“You’ve got to be kidding me.”
That heat encompassed her back again, and the same long arm appeared in front of her, holding a small, modern device.
“A steamer?”
“Yes.”
She gulped at the rumble of his voice so close to her ear. She knew better than to turn around. “I didn’t know SEALs care so much about wrinkles.”
Even his snort was masculine enough to make her skin prickle. “It isn’t mine.”
She turned her head slowly. “Whose is it?”
“Kennedy gave it to me for you.” He circled to stand in her line of sight.
The name hit a strange place in her chest—part curiosity, part resentment. She kept her voice even. “Is Kennedy your girlfriend?”
His eyes sharpened, as if he liked the question more than he should. “No.”
A beat passed.
“She’s Dante’s girl.” He captured her gaze. “I’m single.”
Her stomach tightened. She wished he hadn’t said that.
It complicated things, blurred lines they needed to keep crisp and clean.
She forced her attention back to the clothes. “I didn’t ask for your relationship status.”
“You asked if she was mine. I call that asking my status.”
She hated that her face warmed, that her body betrayed her not once or twice but three timestoday.
She turned the steamer on and held it over the blouse, watching the wrinkles soften, thinking about the fact that someone she barely knew—Kennedy—had sent the item for a virtual stranger.
Opal’s throat tightened as she kept working on the wrinkles. “You people do that?

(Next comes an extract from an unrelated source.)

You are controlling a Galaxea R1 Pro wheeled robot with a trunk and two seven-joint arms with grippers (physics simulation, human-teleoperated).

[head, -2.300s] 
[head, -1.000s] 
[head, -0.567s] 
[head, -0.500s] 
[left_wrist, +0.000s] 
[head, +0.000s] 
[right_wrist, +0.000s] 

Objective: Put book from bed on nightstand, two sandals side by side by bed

Just…send things.”
Sinner leaned against the dresser, arms folded loosely across his muscled chest, but the room was small enough that she felt like he was invading her space.
“We look out for each other,” he said.
“There’s no competition on the team? On base?”
“What do you mean?”
“People stepping on others to get to the top.”
Understanding crossed his rugged features. “We’re Blackout, not the FBI.”
He watched her for a long moment, then moved toward his bag, which meant he brushed against her as he passed. He started pulling things out one by one. She tried to ignore him, crowding into a smaller space to avoid touching, but that wasn’t possible as he stacked items on the bed.
Toiletries. Their forearms touched.
A travel-size bottle of lotion. He bumped her shoulder.
A pack of mints. His thigh stroked along the length of hers.
A small first-aid kit. Their hips bumped. Just once. But it was enough for her body to react with a bloom of heat spreading through her chest.